• _Work item_: In the entries that follow, the lines from the one with "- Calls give" through the one with "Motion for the" are the ones to write out, exactly and with both ends included. Nothing else should appear.

(Records excerpted from a collection)
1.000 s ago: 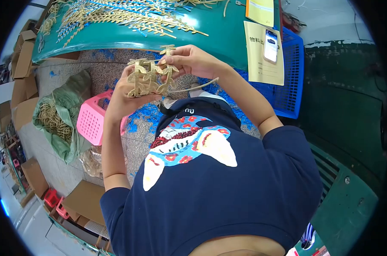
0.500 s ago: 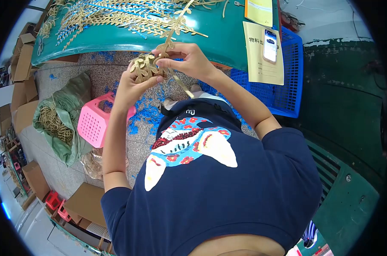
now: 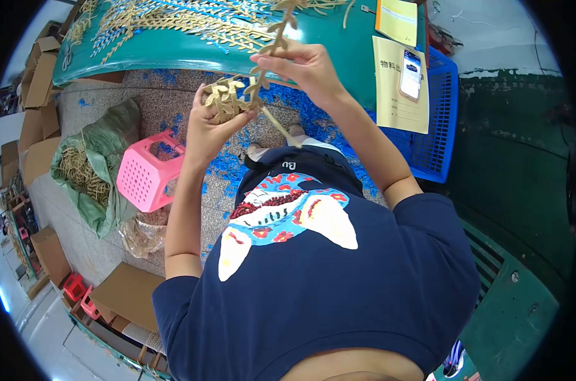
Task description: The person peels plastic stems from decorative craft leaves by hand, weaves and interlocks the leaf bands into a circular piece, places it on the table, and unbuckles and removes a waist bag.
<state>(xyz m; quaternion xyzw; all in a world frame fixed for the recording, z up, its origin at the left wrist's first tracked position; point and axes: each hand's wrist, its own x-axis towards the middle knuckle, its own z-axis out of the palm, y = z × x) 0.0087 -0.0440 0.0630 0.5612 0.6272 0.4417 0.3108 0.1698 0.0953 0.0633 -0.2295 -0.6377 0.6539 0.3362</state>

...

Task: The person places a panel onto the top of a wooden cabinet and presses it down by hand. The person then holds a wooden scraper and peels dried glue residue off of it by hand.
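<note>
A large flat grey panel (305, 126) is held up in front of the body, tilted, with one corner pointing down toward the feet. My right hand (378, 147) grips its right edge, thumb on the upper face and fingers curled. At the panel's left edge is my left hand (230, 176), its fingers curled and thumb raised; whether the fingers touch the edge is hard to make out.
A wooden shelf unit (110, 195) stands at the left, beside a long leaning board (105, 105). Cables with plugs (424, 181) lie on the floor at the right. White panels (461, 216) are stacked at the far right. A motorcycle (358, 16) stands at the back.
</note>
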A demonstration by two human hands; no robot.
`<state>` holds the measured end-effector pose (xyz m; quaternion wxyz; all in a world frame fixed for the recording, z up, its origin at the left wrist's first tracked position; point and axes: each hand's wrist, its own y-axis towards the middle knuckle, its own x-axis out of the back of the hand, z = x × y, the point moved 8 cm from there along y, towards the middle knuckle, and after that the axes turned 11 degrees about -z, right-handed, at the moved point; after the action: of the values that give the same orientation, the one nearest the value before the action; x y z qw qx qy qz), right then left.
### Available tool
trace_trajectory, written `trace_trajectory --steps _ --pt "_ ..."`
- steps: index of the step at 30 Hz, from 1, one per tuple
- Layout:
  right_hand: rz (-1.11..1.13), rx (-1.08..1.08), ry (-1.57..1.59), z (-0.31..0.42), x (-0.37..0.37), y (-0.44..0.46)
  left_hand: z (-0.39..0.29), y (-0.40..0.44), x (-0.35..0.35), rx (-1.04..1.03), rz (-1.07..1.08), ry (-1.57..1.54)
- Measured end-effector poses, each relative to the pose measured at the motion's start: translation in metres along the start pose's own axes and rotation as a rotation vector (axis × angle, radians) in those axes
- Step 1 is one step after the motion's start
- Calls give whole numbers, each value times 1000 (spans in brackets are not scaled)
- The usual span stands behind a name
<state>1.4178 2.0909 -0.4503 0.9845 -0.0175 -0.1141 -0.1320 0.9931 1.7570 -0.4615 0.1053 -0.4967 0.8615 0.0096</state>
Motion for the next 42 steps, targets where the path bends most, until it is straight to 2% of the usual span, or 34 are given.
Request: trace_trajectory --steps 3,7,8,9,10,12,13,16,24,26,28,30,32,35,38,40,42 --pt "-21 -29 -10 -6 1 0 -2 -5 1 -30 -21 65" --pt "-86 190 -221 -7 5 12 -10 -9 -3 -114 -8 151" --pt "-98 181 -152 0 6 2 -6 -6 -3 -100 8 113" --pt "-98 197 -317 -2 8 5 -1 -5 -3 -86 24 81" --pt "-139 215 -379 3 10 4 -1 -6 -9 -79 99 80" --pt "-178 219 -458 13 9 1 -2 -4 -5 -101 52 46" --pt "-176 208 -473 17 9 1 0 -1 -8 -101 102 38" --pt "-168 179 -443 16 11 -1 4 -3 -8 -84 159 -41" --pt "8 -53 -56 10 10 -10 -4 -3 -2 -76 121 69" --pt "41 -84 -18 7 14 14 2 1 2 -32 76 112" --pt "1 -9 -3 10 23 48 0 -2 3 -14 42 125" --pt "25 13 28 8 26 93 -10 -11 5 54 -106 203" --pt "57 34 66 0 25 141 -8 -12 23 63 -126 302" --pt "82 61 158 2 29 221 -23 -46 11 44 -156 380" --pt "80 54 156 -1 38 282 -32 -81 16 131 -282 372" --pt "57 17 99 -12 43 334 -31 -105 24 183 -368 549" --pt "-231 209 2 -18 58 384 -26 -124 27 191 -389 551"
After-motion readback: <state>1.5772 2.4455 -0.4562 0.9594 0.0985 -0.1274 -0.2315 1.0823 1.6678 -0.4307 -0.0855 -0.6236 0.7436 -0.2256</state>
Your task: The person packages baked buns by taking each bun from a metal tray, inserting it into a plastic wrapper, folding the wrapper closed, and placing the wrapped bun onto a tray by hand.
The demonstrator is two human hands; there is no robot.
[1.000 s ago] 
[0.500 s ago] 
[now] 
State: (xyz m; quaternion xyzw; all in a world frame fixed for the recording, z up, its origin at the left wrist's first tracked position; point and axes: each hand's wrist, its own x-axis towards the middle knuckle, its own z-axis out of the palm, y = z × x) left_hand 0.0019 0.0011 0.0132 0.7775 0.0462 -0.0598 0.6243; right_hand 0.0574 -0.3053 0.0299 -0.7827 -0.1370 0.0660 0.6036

• _Result for this exercise_:
- Calls give whole numbers, each value times 1000 (spans in brackets are not scaled)
- The usual span stands behind a name
<state>1.4178 2.0909 -0.4503 0.9845 -0.0175 -0.1141 -0.1320 0.9931 1.7570 -0.4615 0.1053 -0.4967 0.8615 0.0096</state>
Motion for the next 42 steps, targets where the path bends most, until it is straight to 2% of the usual span, or 34 are given.

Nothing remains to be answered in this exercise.